Career Profile: A Photojournalist Goes Back to School
Photojournalist Pauline Lubens was 55 when she left the San Jose Mercury News to go back to school. She took out student loans and dipped into her retirement funds to get her masters degree in public health from Johns Hopkins University - and she's ecstatic.
"I feel like a new person," Lubens says, her hand up in the air. "My brain totally woke up if it wasn't awake already."
Since she began her career in the late 70s, Lubens has used multiple mediums to tell deeply personal stories offering up-close views of health and policy issues. In the 1980s, while working at the Detroit Free Press, Lubens spent months with a single family, documenting the "sandwich generation," where parents care for children and aging parents at the same time.
After 16 years with the Free Press, Lubens joined the San Jose Mercury News in 2000, when the paper had over 400 editorial employees. She covered the Iraq war in 2003 and again in 2004, tracking down Iraqis she had photographed during her first stint.
Photojournalists need empathy, Lubens (right) explains. They need to be able to put themselves in others' shoes in order to be at the right place at the right time. But they also need to be dispassionate so that they can see the big picture. Maintaining this balance was becoming more and more difficult for Lubens.
"We would get swarmed by Iraqis wanting water. We had 20 bottles of water in our car," Lubens recalls. "I remember thinking, 'We can't help them.'"
When she returned to San Jose, Lubens became interested in documenting the health and lives of veterans. But things were changing for the Mercury News and for journalism itself. MediaNews Group bought the paper in 2006. By 2008, the paper's editorial staff was cut by two-thirds. When Lubens asked to photograph veterans training for the Paralympics in San Diego, she was told that the story was not local enough.
While Lubens recognized the value of connecting with local readers, she also recognized a new trend in her newsroom. Editorial staffers were starting to bet on what readers wanted to read, instead of using their professional judgment to choose stories readers might find illuminating. Lubens just didn't see a future for herself in news anymore.
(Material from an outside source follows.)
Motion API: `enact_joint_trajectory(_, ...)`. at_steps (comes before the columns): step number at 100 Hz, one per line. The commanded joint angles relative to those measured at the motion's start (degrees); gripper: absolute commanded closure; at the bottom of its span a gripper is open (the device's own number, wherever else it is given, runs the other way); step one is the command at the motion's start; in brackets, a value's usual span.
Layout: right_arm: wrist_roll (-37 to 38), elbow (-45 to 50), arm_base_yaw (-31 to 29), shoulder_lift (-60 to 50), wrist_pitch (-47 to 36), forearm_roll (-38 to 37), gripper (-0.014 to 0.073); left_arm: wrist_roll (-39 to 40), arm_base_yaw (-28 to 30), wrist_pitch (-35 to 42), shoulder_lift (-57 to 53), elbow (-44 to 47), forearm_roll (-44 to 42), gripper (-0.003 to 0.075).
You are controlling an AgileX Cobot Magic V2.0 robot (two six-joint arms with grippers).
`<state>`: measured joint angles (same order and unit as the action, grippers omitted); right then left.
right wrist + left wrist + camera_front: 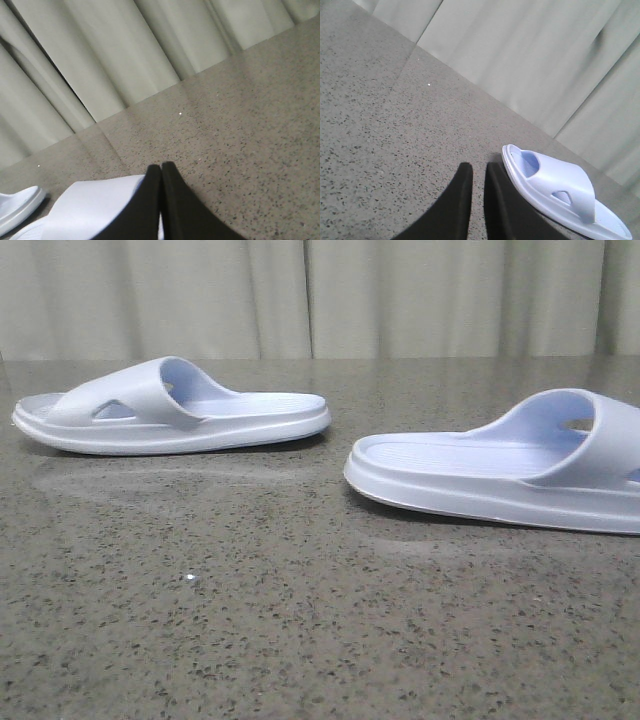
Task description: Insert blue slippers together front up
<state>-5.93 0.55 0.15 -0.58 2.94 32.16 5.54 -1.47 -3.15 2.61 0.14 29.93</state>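
Two blue slippers lie flat on the speckled table (300, 600), soles down and apart. The left slipper (170, 405) is at the far left. The right slipper (500, 465) is nearer and runs off the right edge. Neither gripper shows in the front view. My left gripper (478, 169) is open by a narrow gap and empty, just beside the end of the left slipper (570, 192). My right gripper (161, 167) is shut with its fingertips touching, over the right slipper's strap (95, 205). The left slipper's end (17, 205) shows beyond.
A pale pleated curtain (320, 295) hangs behind the table's far edge. Dark speckled tabletop lies between the two slippers and in front of them.
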Motion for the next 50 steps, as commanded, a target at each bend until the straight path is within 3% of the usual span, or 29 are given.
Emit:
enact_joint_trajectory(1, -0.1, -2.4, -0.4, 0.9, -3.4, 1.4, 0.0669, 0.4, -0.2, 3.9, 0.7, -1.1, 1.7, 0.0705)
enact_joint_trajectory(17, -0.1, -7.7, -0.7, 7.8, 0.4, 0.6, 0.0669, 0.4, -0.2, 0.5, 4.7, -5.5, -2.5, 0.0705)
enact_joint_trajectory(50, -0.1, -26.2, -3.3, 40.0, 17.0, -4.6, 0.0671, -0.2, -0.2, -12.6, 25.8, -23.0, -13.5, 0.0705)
"I knew, like a lot of people in journalism, that it was time to start thinking of a Plan B," Lubens explains. "And there had always been a voice in me to do more, to put down the camera and roll up my sleeves."
Public health was a good fit. It's a broad field that addresses not just medicine and treatments, but the conditions that impact health. When Lubens left the San Jose Mercury News for graduate school in June 2010, its staff was one-quarter the size when she started. She feels like she got out just in time.
Going back to school, she says, gave her new ways of thinking and a whole new vocabulary to discuss public health. It gave her a framework for thinking about policy and advocacy. In her "capstone" project, she focused on how war affects public health, drawing on her experiences in Iraq and the Persian Gulf.
Lubens will be 56 in October, and she is starting at the bottom of a new career ladder. She is using her newspaper pension to pay back her student loans. "Every once in a while I get freaked out by the financial aspect of it," she says, but she feels fortunate to have a part-time job that pays more than many full-time jobs with nongovernmental organizations.
Since graduating, she's taken several part-time positions to begin her new career. She is teaching an undergraduate course at UC Irvine this fall about armed conflict and health, focusing both on failed states and how war affects public health in the United States. She also works part-time for the UCLA site of the National Institutes of Health-funded National Children's Study. She works on a project to create community engagement within the framework of the study by helping high school students document their lives using video. The position pays well for a part-time job, she says, comparable to what she made at the Mercury News if it were full-time. And by now, Lubens would rather help design programs for refugee resettlement agency than photograph refugees getting help. This is where she feels she can have the most direct impact.
"I didn't have to go to graduate school to make a living shooting for nonprofits," she says. "But I want to be the person that journalists want to interview."
While Lubens' loved her journalism career, when asked if she made the right decision to move on she has a firm answer: "The proof to me that I made the right decision is that I didn't miss it."